Closures need the combination of code and data. There are multiple
implementation strategies to pair the two together though. Delphi, for
example, has implemented method pointers for a very long time as a pair of
pointers, one code and one data.

When I added anonymous method support, that wouldn't fly because it doesn't
handle account memory management (Delphi is not garbage collected). So I
implemented a different form, using COM-style interfaces, where the code
pointer is the first method after QI, Addref and Release.

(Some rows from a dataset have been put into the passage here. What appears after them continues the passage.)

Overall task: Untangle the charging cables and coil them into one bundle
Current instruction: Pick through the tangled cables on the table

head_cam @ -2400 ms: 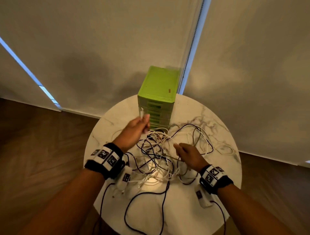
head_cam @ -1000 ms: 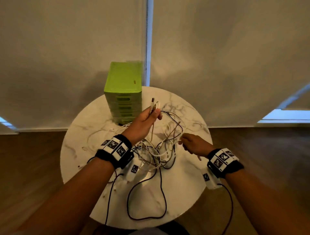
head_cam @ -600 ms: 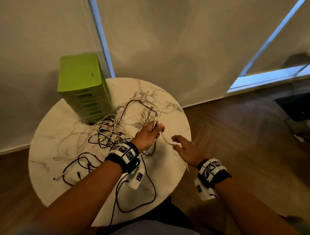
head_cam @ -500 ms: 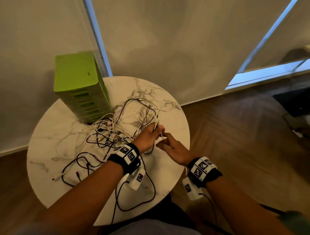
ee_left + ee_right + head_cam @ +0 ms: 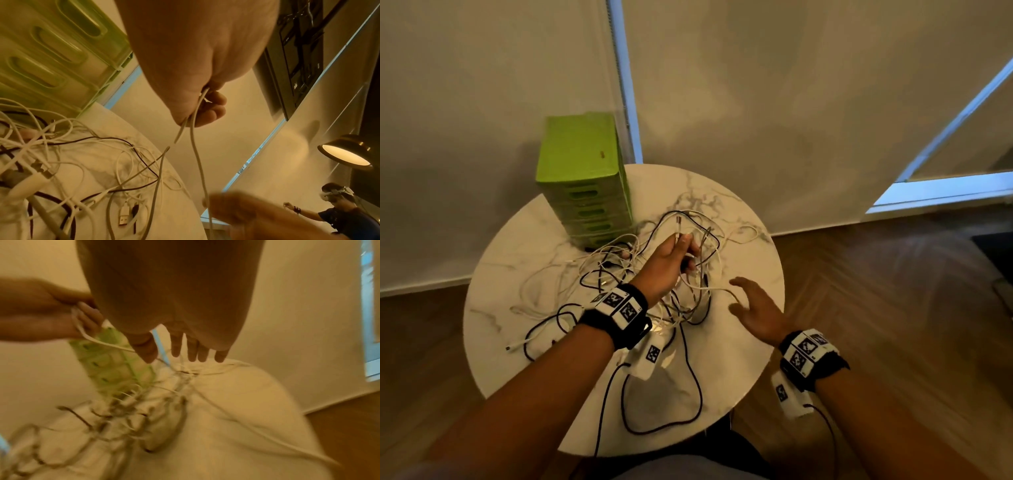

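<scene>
Head view: cables (image 5: 654, 270) in left hand (image 5: 671, 263)

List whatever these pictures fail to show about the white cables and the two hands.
- How many white charging cables the left hand grips: head view too small, palm hides them in the left wrist view.
- Cable tangle on the round marble table: smeared by motion blur in the right wrist view.
- Right hand: a blur at the left wrist view's bottom edge.

left hand (image 5: 197, 65) grips two white cables (image 5: 195, 138) | tangle (image 5: 61, 162) on table (image 5: 176, 203) | green drawers (image 5: 51, 48) behind
</scene>
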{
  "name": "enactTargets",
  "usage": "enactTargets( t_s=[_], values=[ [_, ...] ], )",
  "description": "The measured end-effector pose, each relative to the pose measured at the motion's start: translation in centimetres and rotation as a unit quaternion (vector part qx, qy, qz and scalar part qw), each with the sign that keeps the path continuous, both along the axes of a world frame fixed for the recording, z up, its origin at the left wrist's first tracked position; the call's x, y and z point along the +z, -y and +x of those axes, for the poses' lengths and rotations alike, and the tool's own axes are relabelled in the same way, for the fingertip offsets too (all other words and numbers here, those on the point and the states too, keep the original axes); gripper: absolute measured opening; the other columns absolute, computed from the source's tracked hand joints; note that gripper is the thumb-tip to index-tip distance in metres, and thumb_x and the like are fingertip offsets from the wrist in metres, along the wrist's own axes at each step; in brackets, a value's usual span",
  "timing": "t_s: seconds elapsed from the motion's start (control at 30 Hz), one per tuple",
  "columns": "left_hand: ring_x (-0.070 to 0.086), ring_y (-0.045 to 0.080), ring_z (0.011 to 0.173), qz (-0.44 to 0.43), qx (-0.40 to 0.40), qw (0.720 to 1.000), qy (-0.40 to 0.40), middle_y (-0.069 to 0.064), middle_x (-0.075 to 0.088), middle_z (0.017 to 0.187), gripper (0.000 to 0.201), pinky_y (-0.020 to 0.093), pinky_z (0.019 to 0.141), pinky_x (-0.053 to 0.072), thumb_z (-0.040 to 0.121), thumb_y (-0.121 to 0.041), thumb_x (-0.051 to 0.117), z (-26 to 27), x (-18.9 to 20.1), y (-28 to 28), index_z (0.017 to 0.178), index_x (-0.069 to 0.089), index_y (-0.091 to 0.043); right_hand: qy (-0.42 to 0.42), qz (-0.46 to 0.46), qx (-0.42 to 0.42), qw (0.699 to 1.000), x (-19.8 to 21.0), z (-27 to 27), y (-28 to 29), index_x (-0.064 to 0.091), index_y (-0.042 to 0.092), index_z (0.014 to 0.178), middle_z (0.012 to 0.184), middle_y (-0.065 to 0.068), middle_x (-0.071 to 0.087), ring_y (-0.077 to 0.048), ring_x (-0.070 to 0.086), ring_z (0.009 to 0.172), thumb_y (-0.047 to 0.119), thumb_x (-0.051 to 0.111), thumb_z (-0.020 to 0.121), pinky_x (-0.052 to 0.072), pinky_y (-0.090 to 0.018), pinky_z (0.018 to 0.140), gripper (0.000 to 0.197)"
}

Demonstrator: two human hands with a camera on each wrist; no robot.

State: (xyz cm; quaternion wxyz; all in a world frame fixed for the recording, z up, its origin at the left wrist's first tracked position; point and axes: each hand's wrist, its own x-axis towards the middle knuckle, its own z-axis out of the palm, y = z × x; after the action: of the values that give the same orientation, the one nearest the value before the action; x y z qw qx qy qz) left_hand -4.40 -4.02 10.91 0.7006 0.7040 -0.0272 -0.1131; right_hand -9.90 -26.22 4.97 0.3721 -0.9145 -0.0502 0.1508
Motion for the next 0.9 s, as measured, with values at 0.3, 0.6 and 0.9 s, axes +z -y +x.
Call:
enactTargets(
  t_s=[0.3,0.6,0.9],
  values=[
    [0.058,0.009,0.068,0.031,0.042,0.999,0.011,0.000,0.064,0.088,0.039,0.017,0.059,0.047,0.109,-0.039,0.029,1.2,1.3,-1.2,0.097,0.057,-0.014,0.113,0.177,0.002,0.978,6.2,1.9,-5.8,0.050,0.022,0.113,0.081,0.000,0.064,-0.016,0.061,0.072,0.042,0.043,0.105,0.052,-0.039,0.070,0.022],
    [0.024,0.009,0.049,-0.123,0.133,0.983,-0.001,-0.005,0.035,0.061,0.035,0.022,0.046,0.019,0.110,-0.031,0.030,4.5,2.3,-3.2,0.080,0.045,-0.019,-0.130,-0.116,0.123,0.977,-3.5,1.9,1.3,0.060,0.020,0.091,0.103,-0.006,0.068,-0.029,0.064,0.103,0.023,0.044,0.106,0.042,-0.029,0.083,0.022],
    [0.046,0.009,0.055,-0.039,0.126,0.991,0.001,0.001,0.062,0.081,0.024,0.020,0.051,0.039,0.109,-0.024,0.039,7.6,0.7,0.0,0.101,0.056,-0.009,-0.080,-0.044,0.076,0.993,-0.2,12.2,2.2,0.072,0.021,0.104,0.103,-0.001,0.074,-0.017,0.068,0.094,0.014,0.058,0.095,0.051,-0.024,0.083,0.018]
  ],
)
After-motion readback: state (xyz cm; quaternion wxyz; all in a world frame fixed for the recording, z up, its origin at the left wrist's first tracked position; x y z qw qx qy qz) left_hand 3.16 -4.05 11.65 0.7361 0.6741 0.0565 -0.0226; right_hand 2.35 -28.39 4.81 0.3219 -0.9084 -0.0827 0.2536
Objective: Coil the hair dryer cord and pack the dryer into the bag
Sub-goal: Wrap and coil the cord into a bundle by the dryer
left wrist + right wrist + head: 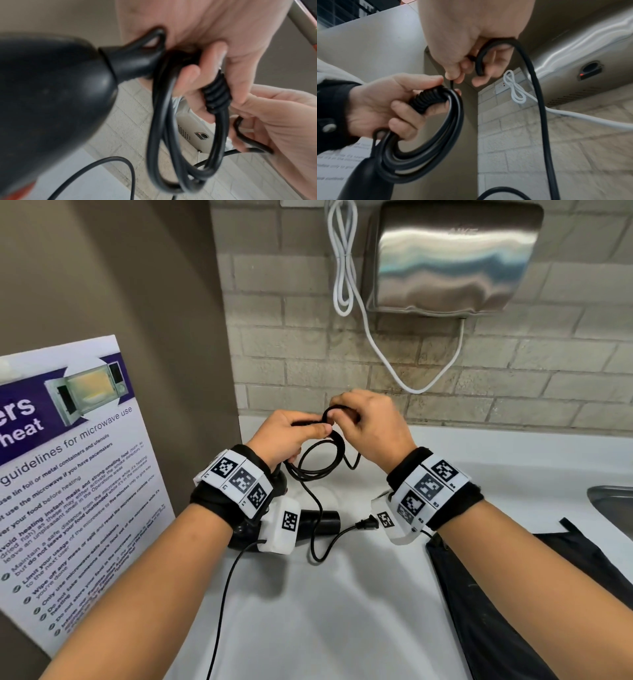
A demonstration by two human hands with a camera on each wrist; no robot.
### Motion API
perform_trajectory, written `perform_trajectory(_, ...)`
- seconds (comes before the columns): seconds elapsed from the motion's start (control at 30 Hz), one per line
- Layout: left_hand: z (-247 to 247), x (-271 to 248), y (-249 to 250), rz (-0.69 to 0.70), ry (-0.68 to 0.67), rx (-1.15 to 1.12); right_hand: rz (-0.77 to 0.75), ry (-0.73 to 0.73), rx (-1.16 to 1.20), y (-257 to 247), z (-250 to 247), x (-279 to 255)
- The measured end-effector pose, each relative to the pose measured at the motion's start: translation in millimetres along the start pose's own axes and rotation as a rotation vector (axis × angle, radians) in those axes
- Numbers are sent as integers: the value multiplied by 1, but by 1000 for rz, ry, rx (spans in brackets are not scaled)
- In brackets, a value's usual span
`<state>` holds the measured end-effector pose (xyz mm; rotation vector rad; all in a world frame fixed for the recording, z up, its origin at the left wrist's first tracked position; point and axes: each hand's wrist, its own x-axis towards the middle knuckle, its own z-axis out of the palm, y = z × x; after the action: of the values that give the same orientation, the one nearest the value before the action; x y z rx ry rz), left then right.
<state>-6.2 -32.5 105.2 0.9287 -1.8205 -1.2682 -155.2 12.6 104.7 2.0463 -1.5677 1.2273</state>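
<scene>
Dryer body [51,102] sits closest to the left wrist cam, hanging under the left hand [291,436], above the white counter [342,611]. Left fingers [402,106] are curled round the gathered cord loops [426,146] and the ribbed wrap on them. Right hand [373,426] pinches a bend of the free cord [534,86] between thumb and fingertips, just beside the left. Plug [368,523] dangles loose below the right wrist.

Step in hand, as I read it: wrapping the tail round the bundle. Keep turns snug and adjacent, hold tension with the right, don't let the left loosen or the loops spring. Leave slack at the strain relief [130,60].

Black bag [513,594] lies flat on the counter right of the hands; contents can't be seen, dryer isn't in it.
</scene>
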Motion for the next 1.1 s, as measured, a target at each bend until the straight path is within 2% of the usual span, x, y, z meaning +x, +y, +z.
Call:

Since Delphi had
auto-refcounting support for COM pointers, this solved the dynamic closure
allocation problem; and since it was language independent, it solved the C++
interop problem.

------
kisielk
There's a list of various Go design documents maintained on the Go wiki:

[https://code.google.com/p/go-
wiki/wiki/DesignDocuments](https://code.google.com/p/go-
wiki/wiki/DesignDocuments)

There are a lot of interesting reads in there.

------
micro_cam
I got something like a 30% speed up switching go 1.0 to go 1.1 with some code
that used a closure.

It is number crunching code (random forests) but go 1.1 is faster then gccgo
as well (though i haven't tried the latest version of that).

------
twotwotwo
Not much to look at, but you can easily play with bound instance methods like
the r.Read example in the doc at the playground:
[http://play.golang.org/p/lnfidH3usx](http://play.golang.org/p/lnfidH3usx)

------
safetydank
Ios disallows dynamic code generation at runtime - what other environments
could Go target with these restrictions?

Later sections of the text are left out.